**THE PROBLEM**. A single number is needed: how many lines of the data below contain "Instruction".
___ RECORD EXTRACTS ___
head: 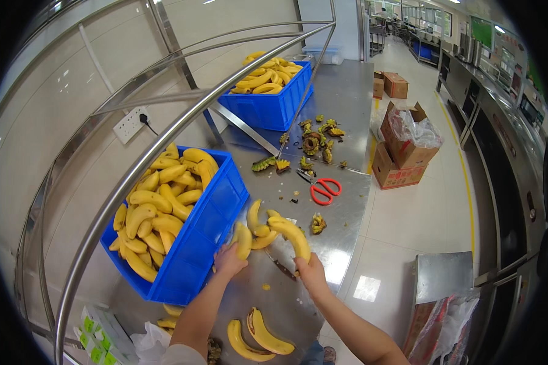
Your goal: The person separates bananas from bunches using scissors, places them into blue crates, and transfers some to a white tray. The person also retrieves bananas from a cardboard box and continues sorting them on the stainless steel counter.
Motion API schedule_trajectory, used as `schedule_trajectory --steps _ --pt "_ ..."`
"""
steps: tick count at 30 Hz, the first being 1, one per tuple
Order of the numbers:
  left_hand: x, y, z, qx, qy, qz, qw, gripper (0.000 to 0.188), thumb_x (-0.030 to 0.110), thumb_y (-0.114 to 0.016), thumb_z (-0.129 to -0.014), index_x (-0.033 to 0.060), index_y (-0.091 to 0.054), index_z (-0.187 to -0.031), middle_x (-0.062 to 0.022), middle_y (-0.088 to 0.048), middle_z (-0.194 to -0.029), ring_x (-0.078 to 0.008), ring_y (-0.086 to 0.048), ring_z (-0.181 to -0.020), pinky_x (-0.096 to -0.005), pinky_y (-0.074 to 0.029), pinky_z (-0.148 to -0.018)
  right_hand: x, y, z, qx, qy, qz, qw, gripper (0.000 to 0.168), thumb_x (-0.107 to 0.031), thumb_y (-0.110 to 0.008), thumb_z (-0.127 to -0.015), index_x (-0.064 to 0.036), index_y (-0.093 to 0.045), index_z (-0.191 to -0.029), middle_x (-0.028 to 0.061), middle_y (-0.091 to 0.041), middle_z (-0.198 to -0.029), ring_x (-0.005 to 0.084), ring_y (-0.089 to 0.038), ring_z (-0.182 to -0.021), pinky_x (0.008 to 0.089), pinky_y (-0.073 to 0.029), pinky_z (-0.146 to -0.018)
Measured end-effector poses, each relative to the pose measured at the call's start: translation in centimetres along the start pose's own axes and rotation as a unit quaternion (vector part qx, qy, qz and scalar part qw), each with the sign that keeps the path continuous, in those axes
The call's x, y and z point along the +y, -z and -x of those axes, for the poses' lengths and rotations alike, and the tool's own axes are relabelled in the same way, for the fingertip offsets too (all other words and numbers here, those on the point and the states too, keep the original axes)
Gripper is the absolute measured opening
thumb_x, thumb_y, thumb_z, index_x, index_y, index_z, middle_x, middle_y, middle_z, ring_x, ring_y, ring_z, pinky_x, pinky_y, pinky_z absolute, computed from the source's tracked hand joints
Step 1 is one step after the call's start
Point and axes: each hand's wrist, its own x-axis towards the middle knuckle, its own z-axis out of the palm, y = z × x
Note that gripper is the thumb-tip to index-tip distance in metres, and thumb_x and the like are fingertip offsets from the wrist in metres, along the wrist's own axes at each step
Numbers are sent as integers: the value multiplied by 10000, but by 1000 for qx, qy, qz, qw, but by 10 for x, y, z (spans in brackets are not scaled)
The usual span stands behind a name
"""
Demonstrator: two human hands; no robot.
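My left hand (230, 261) is closed around a banana (243, 242), just off the side of a blue plastic crate (187, 255) heaped with loose bananas (160, 214). Another banana (293, 235) is gripped at its lower end by my right hand (309, 272). Between and beyond both hands, a few more bananas (257, 222) lie on the stainless steel table (274, 328). A knife (283, 269) rests on the metal between my forearms, partly hidden. Farther off lie scissors (325, 190) with red handles. Nearer to me are two bananas (269, 335) with split or damaged skins.
A second blue crate (260, 109) of bananas stands at the back. Cut banana crowns (311, 145) litter the table before it. A steel rail frame (164, 141) arches over the left side. Cardboard boxes (399, 159) stand on the floor right of the table.
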Motion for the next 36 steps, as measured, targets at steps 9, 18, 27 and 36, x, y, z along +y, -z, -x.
schedule_trajectory --steps 9,18,27,36 --pt "19 26 150 -156 -168 807 544 759 623 -488 -852 271 -207 -1463 -243 -332 -1412 -370 -414 -1248 -505 -339 -1032 -56 -65 98 -202 145 381 891 518 -499 -480 -890 18 -470 -922 204 -618 -664 396 -632 -632 473 -507 -583" --pt "-22 -24 184 -55 -179 925 332 600 614 -544 -825 269 -456 -1308 -193 -378 -1361 -345 -415 -1211 -548 -333 -1022 -88 -54 -14 -204 359 483 773 270 -217 -525 -866 -118 -500 -1117 153 -607 -909 326 -626 -733 432 -500 -609" --pt "-39 8 209 -159 -192 905 345 434 427 -697 -794 237 -533 -1148 -215 -359 -1317 -341 -412 -1207 -570 -335 -1003 9 -71 -171 -331 460 591 574 558 -84 -524 -826 -267 -368 -1329 146 -461 -1226 373 -496 -1104 418 -414 -944" --pt "-28 10 200 -239 -191 908 286 411 432 -677 -807 222 -542 -1133 -231 -358 -1329 -359 -414 -1203 -591 -351 -981 -65 -57 -119 -199 544 415 702 755 -80 -710 -681 -162 -363 -1347 155 -482 -1121 365 -486 -1030 438 -397 -891"
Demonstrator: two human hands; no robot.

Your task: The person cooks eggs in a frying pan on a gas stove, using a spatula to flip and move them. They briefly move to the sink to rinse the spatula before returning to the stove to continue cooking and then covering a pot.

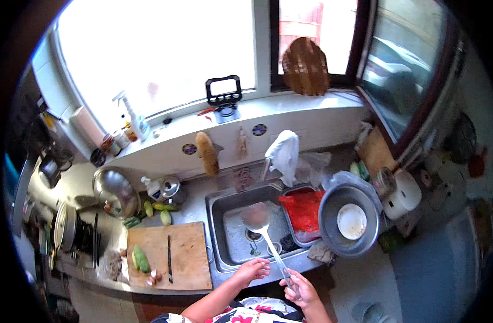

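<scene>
My right hand (302,288) grips the handle of a metal ladle (272,246), whose broad head reaches out over the stainless steel sink (232,258). My left hand (251,272) is at the sink's front rim, left of the handle; nothing is in it and its fingers are slightly curled and apart. Inside the sink are a drain and a few green scraps (254,250). To the left lies a wooden cutting board (190,258) bearing a green cucumber-like vegetable (141,258), broken eggshells (151,279) and a dark, thin stick-like utensil (169,258).
Right of the sink, a large grey basin (327,226) holds a soiled white dish (351,221). A red plastic bag (303,210) fills a tub beside it. A white cloth (284,153) drapes over the faucet. A metal lid (116,191) and a pot (64,226) stand at left.
</scene>
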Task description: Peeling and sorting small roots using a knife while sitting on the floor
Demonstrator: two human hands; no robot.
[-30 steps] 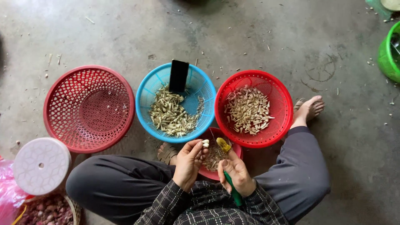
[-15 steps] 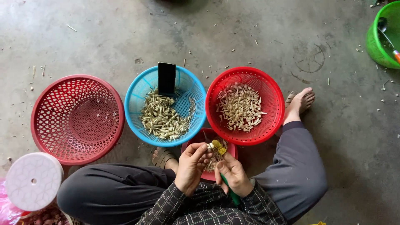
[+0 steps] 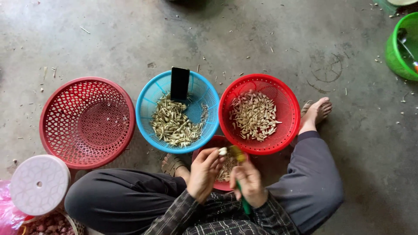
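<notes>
Head view: my left hand (image 3: 203, 172) pinches a pale clove (image 3: 223, 151) over the small red bowl (image 3: 208, 150); my right hand (image 3: 248, 179) grips a green-handled peeler (image 3: 241, 191) against it. Judged step: peeling under way; the next cut needs a steady pinch

The left hand (image 3: 203, 173) rose a little and brought the pale clove (image 3: 223, 151) at its fingertips closer to the yellow-tipped, green-handled tool (image 3: 238, 153) in the right hand (image 3: 248, 182); both hands drew nearer together above the small red bowl (image 3: 209, 146). The view itself drifted sideways.
</notes>
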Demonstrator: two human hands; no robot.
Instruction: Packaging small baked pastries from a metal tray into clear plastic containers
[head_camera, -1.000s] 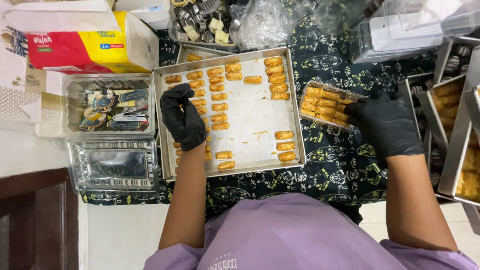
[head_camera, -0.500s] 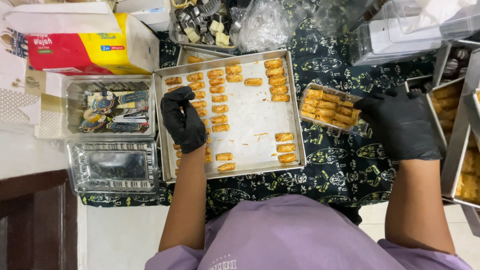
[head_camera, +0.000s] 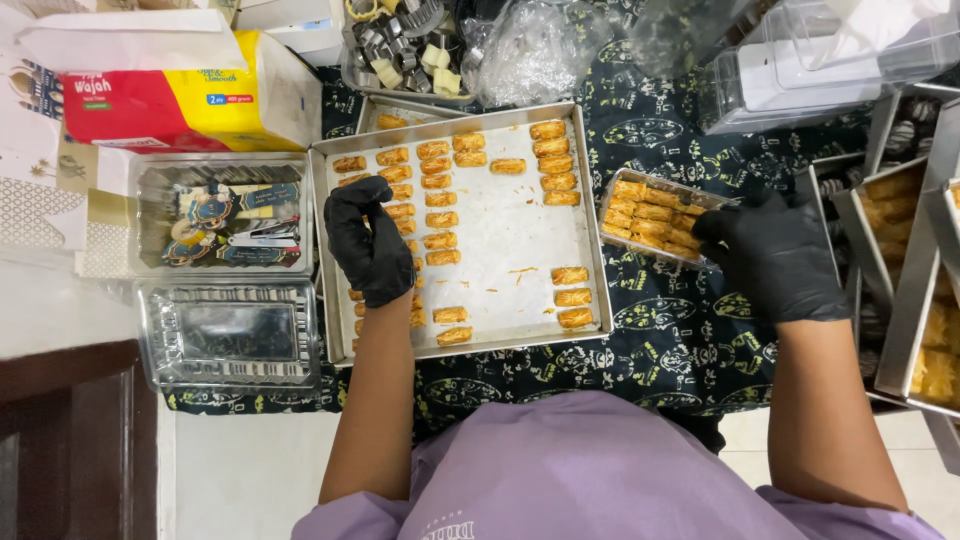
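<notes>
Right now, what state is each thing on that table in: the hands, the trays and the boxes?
Left hand: black-gloved, fingers curled over pastries on the tray.
Right hand: black-gloved, touching the small container.
Baking tray: partly emptied, pastries in rows along its edges.
Small container: packed with pastries, lid off.
Clear box: empty, open.
Box of labels: open, filled.
</notes>
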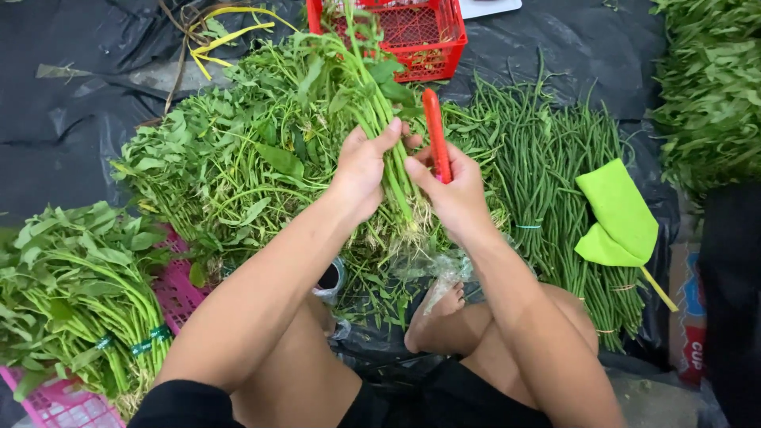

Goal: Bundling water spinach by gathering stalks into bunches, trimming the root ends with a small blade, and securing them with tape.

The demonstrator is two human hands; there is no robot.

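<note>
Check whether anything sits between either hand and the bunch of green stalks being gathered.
Nothing visible does. The left hand already wraps the bunch of green stalks near its root end. The right hand presses against the same bunch from the other side while gripping an orange-red tool, upright beside the stalks.

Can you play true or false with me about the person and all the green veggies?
1. The left hand holds a bunch of leafy greens by the stems. True.
2. The right hand holds a blue tool. False: the tool is red-orange.
3. A red basket sits beyond the pile of greens. True.
4. The long beans lie on the person's left. False: they lie on the right, beside a green cloth.
5. The tied bundles at the left rest on a pink basket. True.
</note>
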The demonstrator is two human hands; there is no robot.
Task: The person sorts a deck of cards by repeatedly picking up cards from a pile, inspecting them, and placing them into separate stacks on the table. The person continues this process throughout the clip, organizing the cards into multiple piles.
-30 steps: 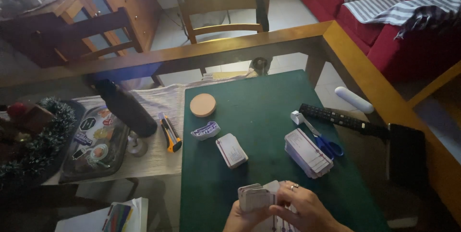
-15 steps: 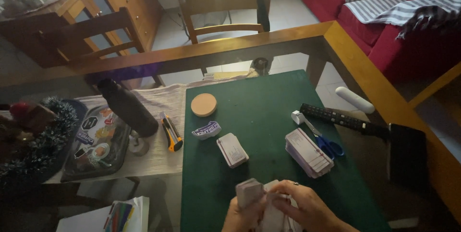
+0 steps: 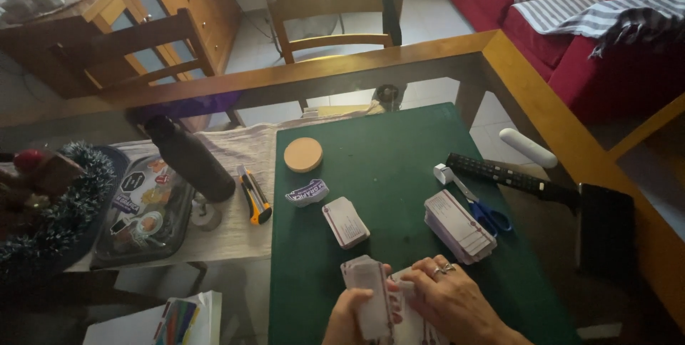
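Two stacks of white printed cards point(image 3: 344, 221) lie sorted on the green felt mat point(image 3: 399, 152), while the left hand point(image 3: 347, 316) grips another packet point(image 3: 371, 295) and the right hand point(image 3: 449, 298) pinches its edge.

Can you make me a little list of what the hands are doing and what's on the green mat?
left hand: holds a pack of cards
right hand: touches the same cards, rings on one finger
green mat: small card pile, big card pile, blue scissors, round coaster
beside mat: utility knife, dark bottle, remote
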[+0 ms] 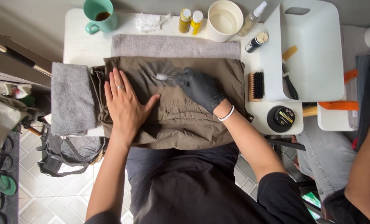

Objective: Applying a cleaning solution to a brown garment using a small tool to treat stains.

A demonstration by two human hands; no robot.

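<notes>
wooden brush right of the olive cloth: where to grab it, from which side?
Grip the wooden brush across its long wooden back, coming from above. It lies flat with its long axis running away from the person. The olive cloth borders its left side and the white tray its right, so fingers probably fit best pinching at the two short ends. The gloved right hand is nearest.

Left grip point(127, 105) flat, right grip point(199, 88) clenched.
</notes>
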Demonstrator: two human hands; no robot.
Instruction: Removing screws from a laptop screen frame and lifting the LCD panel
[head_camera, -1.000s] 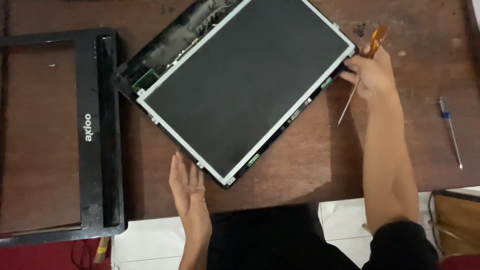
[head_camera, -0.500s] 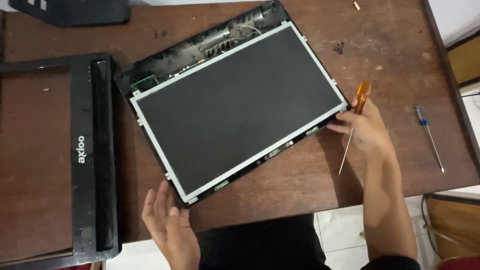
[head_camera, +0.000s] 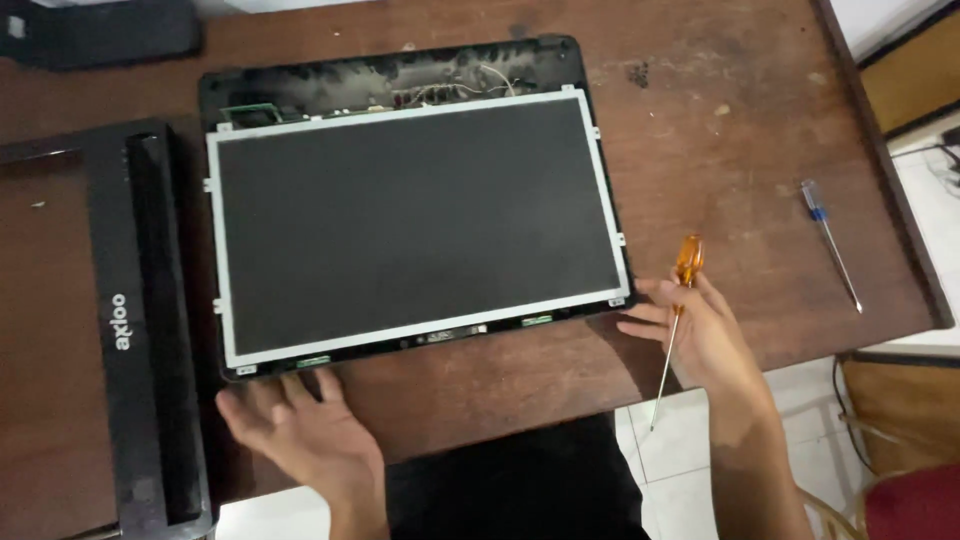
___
**REPLY TO THE TASK**. 2